Ein Ni-Vanuatu-Mann namens John Yalu wurde kürzlich in Cairns, Australien, wegen Totschlags verurteilt. Er hatte im Jahr 2022 einen 66-jährigen Rentner in einem fatalen Vorfall, der in einem Hinterhof stattfand, schwer verletzt, indem er ihm das Bein amputierte. Yalu erhielt für seine Tat eine Zahlung von 6000 Neuseeland-Dollar.

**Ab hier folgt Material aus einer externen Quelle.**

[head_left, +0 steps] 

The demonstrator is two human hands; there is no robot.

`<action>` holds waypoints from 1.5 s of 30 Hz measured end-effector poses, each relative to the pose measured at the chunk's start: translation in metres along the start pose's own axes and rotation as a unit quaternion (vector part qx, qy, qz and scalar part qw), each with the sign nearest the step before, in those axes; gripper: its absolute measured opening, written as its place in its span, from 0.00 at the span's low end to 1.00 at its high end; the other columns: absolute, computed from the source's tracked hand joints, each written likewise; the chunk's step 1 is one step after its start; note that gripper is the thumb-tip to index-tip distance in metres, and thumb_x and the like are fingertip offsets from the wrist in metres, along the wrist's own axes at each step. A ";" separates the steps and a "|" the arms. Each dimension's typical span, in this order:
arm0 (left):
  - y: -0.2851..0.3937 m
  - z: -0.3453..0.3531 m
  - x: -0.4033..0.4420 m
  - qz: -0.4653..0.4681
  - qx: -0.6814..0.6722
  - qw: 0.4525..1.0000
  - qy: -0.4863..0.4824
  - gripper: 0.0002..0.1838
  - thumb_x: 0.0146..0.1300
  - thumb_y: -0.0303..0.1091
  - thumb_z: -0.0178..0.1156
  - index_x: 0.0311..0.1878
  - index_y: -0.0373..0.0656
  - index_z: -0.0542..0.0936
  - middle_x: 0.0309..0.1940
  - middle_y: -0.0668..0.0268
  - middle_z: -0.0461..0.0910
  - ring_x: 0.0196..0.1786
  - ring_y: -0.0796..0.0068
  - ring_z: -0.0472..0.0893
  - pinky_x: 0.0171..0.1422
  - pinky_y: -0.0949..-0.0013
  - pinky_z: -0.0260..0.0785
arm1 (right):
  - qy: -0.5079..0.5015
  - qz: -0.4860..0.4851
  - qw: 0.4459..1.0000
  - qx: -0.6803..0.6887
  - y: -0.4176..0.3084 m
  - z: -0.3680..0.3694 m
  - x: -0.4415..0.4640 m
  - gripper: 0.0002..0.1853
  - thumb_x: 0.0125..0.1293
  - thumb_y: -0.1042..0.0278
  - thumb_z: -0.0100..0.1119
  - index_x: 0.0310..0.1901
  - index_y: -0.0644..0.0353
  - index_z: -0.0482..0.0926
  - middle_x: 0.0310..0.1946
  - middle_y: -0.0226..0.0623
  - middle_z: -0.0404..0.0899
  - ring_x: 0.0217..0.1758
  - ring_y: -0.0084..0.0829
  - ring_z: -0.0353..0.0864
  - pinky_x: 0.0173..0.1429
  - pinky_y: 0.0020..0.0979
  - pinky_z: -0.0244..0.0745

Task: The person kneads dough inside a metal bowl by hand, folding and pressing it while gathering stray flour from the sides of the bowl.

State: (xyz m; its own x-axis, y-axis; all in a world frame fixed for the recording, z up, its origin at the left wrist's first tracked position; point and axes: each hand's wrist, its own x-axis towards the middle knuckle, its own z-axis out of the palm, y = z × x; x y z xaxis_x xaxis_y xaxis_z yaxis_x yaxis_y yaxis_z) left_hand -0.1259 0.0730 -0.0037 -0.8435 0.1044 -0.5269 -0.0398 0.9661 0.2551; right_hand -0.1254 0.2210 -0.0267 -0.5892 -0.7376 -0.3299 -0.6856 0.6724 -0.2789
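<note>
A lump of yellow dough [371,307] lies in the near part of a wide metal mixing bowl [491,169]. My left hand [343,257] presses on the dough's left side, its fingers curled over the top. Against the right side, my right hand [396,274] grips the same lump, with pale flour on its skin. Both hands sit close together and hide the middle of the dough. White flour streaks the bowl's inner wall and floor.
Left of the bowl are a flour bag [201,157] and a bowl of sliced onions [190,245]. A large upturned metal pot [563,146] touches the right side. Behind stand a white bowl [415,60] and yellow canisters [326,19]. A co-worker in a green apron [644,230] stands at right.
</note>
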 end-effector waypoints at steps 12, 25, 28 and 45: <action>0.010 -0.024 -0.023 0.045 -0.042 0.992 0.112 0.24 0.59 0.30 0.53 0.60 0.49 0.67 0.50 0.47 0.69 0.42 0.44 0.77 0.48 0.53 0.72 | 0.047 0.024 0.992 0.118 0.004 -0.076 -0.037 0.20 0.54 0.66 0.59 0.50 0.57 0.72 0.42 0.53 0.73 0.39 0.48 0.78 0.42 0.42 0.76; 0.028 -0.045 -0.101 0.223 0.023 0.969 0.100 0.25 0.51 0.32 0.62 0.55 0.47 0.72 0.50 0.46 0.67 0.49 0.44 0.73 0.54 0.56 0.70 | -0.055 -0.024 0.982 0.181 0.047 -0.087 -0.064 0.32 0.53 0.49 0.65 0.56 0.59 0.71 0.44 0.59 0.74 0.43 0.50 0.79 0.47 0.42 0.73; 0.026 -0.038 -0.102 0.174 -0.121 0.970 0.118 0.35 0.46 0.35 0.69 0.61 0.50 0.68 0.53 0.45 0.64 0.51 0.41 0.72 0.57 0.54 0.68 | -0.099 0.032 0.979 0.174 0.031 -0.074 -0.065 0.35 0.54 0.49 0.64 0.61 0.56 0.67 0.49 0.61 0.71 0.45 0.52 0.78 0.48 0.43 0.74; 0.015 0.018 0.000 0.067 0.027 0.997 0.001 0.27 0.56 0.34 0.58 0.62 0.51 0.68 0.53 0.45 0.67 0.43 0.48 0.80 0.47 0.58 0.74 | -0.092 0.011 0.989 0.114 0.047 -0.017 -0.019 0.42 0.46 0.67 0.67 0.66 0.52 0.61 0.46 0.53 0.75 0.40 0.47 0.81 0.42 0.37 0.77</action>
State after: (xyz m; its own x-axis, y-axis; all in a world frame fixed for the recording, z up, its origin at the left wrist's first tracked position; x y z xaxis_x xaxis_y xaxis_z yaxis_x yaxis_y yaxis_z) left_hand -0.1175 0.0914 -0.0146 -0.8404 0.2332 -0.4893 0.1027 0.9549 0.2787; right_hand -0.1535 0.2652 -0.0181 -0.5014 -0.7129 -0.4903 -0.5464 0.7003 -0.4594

Die Gerichtsverhandlung hat die Diskussion über die Arbeitsbedingungen und den rechtlichen Schutz von Saisonarbeitern, insbesondere aus Vanuatu, neu entfacht. Viele dieser Arbeiter sind auf die finanziellen Mittel angewiesen, die sie im Ausland verdienen, um ihre Familien zu unterstützen.

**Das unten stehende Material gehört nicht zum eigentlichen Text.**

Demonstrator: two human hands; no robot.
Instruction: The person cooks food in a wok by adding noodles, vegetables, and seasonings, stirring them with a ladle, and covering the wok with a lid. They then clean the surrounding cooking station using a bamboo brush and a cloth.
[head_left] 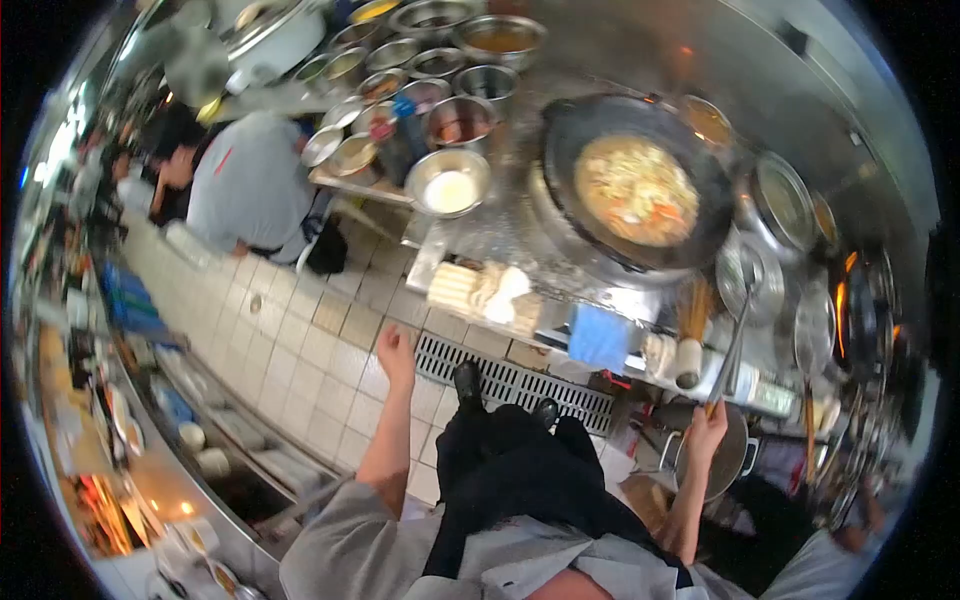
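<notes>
My right hand (705, 432) is wrapped round the handle of a long metal ladle (735, 345). The ladle's far end reaches over a round metal bowl or strainer (765, 300) to the right of the stove. My left hand (396, 352) hangs over the tiled floor, away from the counter, its fingers loosely curled with nothing visible in them. Ahead of me a large black wok (710, 215) sits on the burner. Pale food (637, 190) with orange pieces lies in liquid inside it.
Several metal containers (463, 120) of ingredients crowd the counter's left. Folded cloths (455, 288) and a blue cloth (598, 338) lie along its front edge. A pot (735, 455) stands low on the right. Flames show by another pan (868, 310). A person (250, 185) bends down at left.
</notes>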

Es wird erwartet, dass Yalu möglicherweise in den kommenden Monaten aus dem Gefängnis entlassen wird, was die öffentliche Debatte über die Sicherheit und die Rechte von Saisonarbeitern weiter anheizen könnte. Der Fall hat bereits Besorgnis über die Ausbeutung und die Herausforderungen geweckt, denen viele Migranten in Australien gegenüberstehen.